§ WHAT YOU HAVE TO DO: From the first line to the last, copy the data exactly.

§ COLLECTED DATA:
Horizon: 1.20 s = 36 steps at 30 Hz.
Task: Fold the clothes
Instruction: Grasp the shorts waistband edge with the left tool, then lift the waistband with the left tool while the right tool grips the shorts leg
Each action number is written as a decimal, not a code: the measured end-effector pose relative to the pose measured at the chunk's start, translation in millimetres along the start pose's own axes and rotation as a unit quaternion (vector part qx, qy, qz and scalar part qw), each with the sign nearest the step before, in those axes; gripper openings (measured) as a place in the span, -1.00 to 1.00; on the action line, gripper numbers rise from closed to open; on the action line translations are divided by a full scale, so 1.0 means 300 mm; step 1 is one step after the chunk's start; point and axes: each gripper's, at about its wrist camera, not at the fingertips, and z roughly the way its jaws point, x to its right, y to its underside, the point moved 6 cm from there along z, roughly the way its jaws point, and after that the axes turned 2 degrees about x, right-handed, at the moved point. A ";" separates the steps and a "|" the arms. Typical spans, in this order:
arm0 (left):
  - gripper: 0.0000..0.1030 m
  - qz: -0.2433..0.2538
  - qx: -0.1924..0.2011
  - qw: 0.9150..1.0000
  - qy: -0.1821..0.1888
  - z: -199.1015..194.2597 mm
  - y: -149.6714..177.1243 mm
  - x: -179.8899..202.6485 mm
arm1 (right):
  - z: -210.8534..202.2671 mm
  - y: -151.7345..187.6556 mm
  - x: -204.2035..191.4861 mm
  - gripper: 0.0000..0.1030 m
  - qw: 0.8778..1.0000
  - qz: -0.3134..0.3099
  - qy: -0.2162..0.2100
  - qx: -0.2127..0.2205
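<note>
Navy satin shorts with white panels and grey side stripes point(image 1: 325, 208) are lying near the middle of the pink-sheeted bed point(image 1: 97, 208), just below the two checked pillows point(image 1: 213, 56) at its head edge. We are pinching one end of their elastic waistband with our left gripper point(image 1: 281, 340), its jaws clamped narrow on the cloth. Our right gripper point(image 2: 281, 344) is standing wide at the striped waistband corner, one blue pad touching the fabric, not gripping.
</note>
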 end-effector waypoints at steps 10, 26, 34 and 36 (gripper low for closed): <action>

§ ANSWER BOX:
Horizon: 1.20 s = 36 steps at 30 Hz.
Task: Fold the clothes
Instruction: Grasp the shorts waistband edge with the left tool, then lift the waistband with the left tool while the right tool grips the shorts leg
Each action number is written as a decimal, not a code: the measured end-effector pose relative to the pose measured at the chunk's start, translation in millimetres along the start pose's own axes and rotation as a unit quaternion (vector part qx, qy, qz and scalar part qw), each with the sign nearest the step before, in those axes; gripper openings (measured) as a place in the span, -1.00 to 1.00; on the action line, gripper numbers rise from closed to open; on the action line translations are divided by a full scale, so 1.0 means 300 mm; step 1 is one step after the chunk's start; point and axes: each gripper's, at about its wrist camera, not at the fingertips, and z roughly the way its jaws point, x to its right, y to its underside, the point moved 6 cm from there along z, roughly the way its jaws point, and after that the axes turned 2 degrees about x, right-handed, at the moved point. A ";" separates the steps and a "|" the arms. Typical spans, in this order:
arm0 (left):
  - gripper: 0.0000..0.1030 m
  - qz: -0.2433..0.2538
  - qx: -0.1924..0.2011
  - qw: 0.9150..1.0000
  - qy: -0.1821..0.1888
  - z: -199.1015..194.2597 mm
  - y: -149.6714..177.1243 mm
  - x: -179.8899..202.6485 mm
arm1 (right):
  - z: -210.8534..202.2671 mm
  - y: -151.7345..187.6556 mm
  - x: -204.2035..191.4861 mm
  - gripper: 0.0000..0.1030 m
  - qw: 0.8778..1.0000
  - qz: -0.3134..0.3099
  - qy: -0.2162..0.2100
  - qx: -0.2127..0.2205
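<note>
Navy satin shorts with white panels and grey side stripes point(image 1: 325, 208) are lying near the middle of the pink-sheeted bed point(image 1: 97, 208), just below the two checked pillows point(image 1: 213, 56) at its head edge. We are pinching one end of their elastic waistband with our left gripper point(image 1: 281, 340), its jaws clamped narrow on the cloth. Our right gripper point(image 2: 281, 344) is standing wide at the striped waistband corner, one blue pad touching the fabric, not gripping.
</note>
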 end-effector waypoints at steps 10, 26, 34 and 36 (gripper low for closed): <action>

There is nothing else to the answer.